Un’Italia irriconoscibile. La sinistra del 2018 non è stata messa sotto da nessuno. Gli elettori si sono limitati a sfilarle accanto per andare altrove. Come si lascia una casa in rovina. ilmanifesto.it
L’Italia del day after non ce la dicono i numeri, le tabelle dei voti. Ce la dicono le mappe, ce la dicono i colori. Ed è un’Italia irriconoscibile, quasi tutta blu nel centro nord, tutta gialla nel centro sud.

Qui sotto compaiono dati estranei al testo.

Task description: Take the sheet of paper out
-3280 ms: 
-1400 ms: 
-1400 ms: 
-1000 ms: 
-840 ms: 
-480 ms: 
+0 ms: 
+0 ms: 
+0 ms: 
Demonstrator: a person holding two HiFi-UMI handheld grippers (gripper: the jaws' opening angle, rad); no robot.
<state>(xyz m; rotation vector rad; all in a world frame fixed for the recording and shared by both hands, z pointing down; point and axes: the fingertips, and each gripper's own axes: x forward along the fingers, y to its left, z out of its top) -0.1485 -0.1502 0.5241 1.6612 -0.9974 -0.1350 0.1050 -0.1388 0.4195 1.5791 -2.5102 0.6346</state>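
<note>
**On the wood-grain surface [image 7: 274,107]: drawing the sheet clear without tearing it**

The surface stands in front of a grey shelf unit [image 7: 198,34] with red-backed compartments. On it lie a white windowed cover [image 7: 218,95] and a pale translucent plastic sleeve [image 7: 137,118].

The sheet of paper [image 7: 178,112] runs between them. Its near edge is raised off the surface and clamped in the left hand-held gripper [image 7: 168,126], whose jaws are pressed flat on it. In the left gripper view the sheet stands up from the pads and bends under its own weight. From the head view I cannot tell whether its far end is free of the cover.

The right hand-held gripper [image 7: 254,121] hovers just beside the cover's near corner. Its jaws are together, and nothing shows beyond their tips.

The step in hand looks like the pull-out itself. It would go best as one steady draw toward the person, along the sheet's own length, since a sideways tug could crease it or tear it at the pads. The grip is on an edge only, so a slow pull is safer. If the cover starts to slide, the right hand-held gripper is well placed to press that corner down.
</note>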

Verrebbe da dire: l’Italia di Visegrad e l’Italia di Masaniello.
L’Italia di sopra allineata con l’Europa del margine orientale, l’Europa avara che contesta l’eccesso di accoglienza e coltiva il timore di tornare indietro difendendo col coltello tra i denti le proprie piccole cose di pessimo gusto: Polonia, Ungheria, Repubblica Ceca, Slovacchia, passando per il corridoio austriaco…
L’Italia di sotto piegata nel suo malessere da abbandono mediterraneo, nella consapevolezza disperante del fallimento di tutte le proprie classi dirigenti, e in tumultuoso movimento processionale nella speranza di un intervento provvidenziale (un novum, qualcuno che al potere non c’è finora stato mai) che la salvi dall’inferno.
L’una attirata dal flauto magico della flat tax, l’altra da quello del reddito di cittadinanza.
In mezzo il nulla, o quasi: una sottile fascia, slabbrata, colorata di rosso nei territori in cui era radicato il nucleo forte dell’insediamento elettorale della sinistra, e che ora appare in progressiva disgregazione, con i margini che già cambiano.